TASK OBJECTIVE
Every line of the material below is to be printed again exactly.
[[ GIVEN DATA open ]]
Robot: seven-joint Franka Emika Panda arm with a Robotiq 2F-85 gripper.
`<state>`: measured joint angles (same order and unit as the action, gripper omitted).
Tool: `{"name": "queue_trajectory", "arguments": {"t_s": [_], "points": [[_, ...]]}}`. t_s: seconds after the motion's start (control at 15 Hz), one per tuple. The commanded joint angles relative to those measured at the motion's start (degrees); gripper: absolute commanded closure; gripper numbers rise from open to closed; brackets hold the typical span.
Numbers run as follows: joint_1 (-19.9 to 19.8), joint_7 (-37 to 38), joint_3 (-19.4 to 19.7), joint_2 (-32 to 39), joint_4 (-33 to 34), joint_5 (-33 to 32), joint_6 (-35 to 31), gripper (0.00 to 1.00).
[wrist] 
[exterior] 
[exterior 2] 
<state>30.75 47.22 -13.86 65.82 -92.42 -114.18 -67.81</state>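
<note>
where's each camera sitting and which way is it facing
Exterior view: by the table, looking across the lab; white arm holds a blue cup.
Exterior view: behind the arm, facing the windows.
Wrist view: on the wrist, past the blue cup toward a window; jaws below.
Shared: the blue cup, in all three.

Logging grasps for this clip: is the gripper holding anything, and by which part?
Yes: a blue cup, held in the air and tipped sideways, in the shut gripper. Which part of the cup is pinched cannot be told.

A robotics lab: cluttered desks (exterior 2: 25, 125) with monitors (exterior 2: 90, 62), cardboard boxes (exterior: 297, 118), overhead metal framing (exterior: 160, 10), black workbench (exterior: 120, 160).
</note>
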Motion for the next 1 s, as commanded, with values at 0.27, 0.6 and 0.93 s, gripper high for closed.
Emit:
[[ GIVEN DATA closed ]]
TASK RESPONSE
Robot: seven-joint Franka Emika Panda arm with a Robotiq 2F-85 gripper.
`<state>`: measured joint angles (same order and unit as the action, gripper omitted).
Tool: `{"name": "queue_trajectory", "arguments": {"t_s": [_], "points": [[_, ...]]}}`. t_s: seconds after the motion's start (control at 15 Hz), one per tuple. The commanded joint angles relative to those measured at the motion's start (degrees); gripper: absolute commanded closure; gripper numbers rise from open to closed; brackets hold the typical span.
Numbers run as follows: joint_1 (-19.9 to 19.8), joint_7 (-37 to 38), joint_3 (-19.4 to 19.7), joint_2 (-32 to 39), joint_4 (-33 to 34), joint_5 (-33 to 32), joint_6 (-35 to 31), gripper (0.00 to 1.00).
[wrist] 
[exterior] 
[exterior 2] 
<state>30.75 47.22 -13.86 65.82 -92.42 -114.18 -67.81</state>
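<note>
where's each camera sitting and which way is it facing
Exterior view: by the table, looking across the lab; white arm holds a blue cup.
Exterior view: behind the arm, facing the windows.
Wrist view: on the wrist, past the blue cup toward a window; jaws below.
Shared: the blue cup, in all three.

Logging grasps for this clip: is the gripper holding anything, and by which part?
Yes: a blue cup, held in the air and tipped sideways, in the shut gripper. Which part of the cup is pinched cannot be told.

A robotics lab: cluttered desks (exterior 2: 25, 125) with monitors (exterior 2: 90, 62), cardboard boxes (exterior: 297, 118), overhead metal framing (exterior: 160, 10), black workbench (exterior: 120, 160).
</note>
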Motion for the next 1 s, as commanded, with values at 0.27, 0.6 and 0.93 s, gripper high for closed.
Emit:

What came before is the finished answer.